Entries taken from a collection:
__________________________________________________

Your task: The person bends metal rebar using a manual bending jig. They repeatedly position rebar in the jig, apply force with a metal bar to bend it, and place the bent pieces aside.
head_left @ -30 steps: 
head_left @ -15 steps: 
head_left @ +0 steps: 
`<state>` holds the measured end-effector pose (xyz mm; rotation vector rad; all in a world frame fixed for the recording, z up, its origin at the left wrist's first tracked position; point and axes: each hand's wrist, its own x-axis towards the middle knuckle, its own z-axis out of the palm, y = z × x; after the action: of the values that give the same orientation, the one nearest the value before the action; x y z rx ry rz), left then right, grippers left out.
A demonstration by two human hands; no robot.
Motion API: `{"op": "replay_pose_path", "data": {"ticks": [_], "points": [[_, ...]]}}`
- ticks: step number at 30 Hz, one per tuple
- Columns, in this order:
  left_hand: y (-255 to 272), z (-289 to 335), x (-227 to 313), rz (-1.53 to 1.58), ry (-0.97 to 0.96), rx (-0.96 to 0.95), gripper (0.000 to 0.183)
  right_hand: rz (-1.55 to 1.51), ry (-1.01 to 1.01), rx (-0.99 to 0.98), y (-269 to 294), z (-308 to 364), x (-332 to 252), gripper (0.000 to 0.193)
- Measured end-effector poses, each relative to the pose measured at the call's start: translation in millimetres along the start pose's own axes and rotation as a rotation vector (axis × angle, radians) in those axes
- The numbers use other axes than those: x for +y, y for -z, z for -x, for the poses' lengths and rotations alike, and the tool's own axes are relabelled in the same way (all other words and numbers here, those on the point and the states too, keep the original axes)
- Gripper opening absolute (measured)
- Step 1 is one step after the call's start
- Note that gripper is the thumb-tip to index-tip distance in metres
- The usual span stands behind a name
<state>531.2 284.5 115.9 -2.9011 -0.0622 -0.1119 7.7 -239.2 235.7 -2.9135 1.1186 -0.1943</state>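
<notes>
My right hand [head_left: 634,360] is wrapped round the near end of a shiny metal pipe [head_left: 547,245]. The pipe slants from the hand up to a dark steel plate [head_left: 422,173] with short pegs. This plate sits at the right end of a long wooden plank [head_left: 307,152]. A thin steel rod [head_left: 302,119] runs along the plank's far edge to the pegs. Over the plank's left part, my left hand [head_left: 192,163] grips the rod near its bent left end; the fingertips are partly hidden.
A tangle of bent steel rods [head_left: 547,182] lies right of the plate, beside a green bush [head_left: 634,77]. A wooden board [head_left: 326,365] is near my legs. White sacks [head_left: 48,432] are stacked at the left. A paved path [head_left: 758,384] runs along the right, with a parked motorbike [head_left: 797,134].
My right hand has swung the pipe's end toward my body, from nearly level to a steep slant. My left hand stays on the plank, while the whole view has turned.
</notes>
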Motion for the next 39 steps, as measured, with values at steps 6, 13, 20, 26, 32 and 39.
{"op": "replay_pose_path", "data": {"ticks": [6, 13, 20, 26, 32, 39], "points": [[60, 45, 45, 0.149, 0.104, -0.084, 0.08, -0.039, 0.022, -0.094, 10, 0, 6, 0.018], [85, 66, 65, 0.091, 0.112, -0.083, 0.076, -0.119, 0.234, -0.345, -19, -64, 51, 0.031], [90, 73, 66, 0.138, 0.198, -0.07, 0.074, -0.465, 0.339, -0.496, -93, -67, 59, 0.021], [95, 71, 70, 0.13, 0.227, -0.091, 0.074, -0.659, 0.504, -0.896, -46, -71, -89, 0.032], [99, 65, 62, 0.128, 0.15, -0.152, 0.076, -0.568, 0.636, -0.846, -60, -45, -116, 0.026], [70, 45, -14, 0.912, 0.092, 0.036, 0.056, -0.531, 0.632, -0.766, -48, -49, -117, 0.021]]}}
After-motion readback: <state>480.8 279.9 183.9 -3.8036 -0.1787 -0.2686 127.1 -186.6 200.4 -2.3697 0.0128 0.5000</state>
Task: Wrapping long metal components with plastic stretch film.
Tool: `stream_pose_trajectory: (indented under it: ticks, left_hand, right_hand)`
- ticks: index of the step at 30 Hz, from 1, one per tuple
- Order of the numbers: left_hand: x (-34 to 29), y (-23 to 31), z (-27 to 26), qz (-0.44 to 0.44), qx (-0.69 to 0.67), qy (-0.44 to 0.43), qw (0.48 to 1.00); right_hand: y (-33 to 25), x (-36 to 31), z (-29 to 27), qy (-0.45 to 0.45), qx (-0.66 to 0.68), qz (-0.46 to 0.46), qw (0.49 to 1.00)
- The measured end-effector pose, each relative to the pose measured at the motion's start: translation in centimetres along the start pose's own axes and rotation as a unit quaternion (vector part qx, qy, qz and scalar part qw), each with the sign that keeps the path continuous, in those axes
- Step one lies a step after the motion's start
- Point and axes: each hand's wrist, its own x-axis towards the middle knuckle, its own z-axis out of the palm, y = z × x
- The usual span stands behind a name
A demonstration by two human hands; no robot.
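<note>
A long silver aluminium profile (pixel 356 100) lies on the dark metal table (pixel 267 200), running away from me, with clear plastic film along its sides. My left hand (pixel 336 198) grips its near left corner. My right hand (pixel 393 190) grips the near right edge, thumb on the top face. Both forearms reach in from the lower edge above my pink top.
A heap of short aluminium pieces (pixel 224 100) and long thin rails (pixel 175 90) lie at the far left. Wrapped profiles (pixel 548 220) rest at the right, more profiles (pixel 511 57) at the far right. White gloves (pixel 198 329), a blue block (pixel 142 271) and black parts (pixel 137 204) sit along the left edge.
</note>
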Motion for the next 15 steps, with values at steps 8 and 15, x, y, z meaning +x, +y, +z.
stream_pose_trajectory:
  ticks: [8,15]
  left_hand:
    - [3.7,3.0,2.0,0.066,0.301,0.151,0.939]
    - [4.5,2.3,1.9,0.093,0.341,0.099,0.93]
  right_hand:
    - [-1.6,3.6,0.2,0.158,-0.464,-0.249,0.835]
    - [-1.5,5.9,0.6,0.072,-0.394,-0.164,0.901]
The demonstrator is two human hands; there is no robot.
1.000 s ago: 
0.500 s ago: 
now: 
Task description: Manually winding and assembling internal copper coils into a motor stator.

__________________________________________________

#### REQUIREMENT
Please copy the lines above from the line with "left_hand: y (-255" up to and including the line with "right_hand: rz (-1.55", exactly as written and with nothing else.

#### OUTPUT OF THE EXERCISE
  left_hand: y (-255 to 272), z (-289 to 335), x (-227 to 313), rz (-1.53 to 1.58), ry (-0.97 to 0.96), rx (-0.96 to 0.95), gripper (0.000 to 0.183)
  right_hand: rz (-1.55 to 1.51), ry (-1.01 to 1.01), rx (-0.99 to 0.98), y (-269 to 294), z (-308 to 364), x (-332 to 252), gripper (0.000 to 0.193)

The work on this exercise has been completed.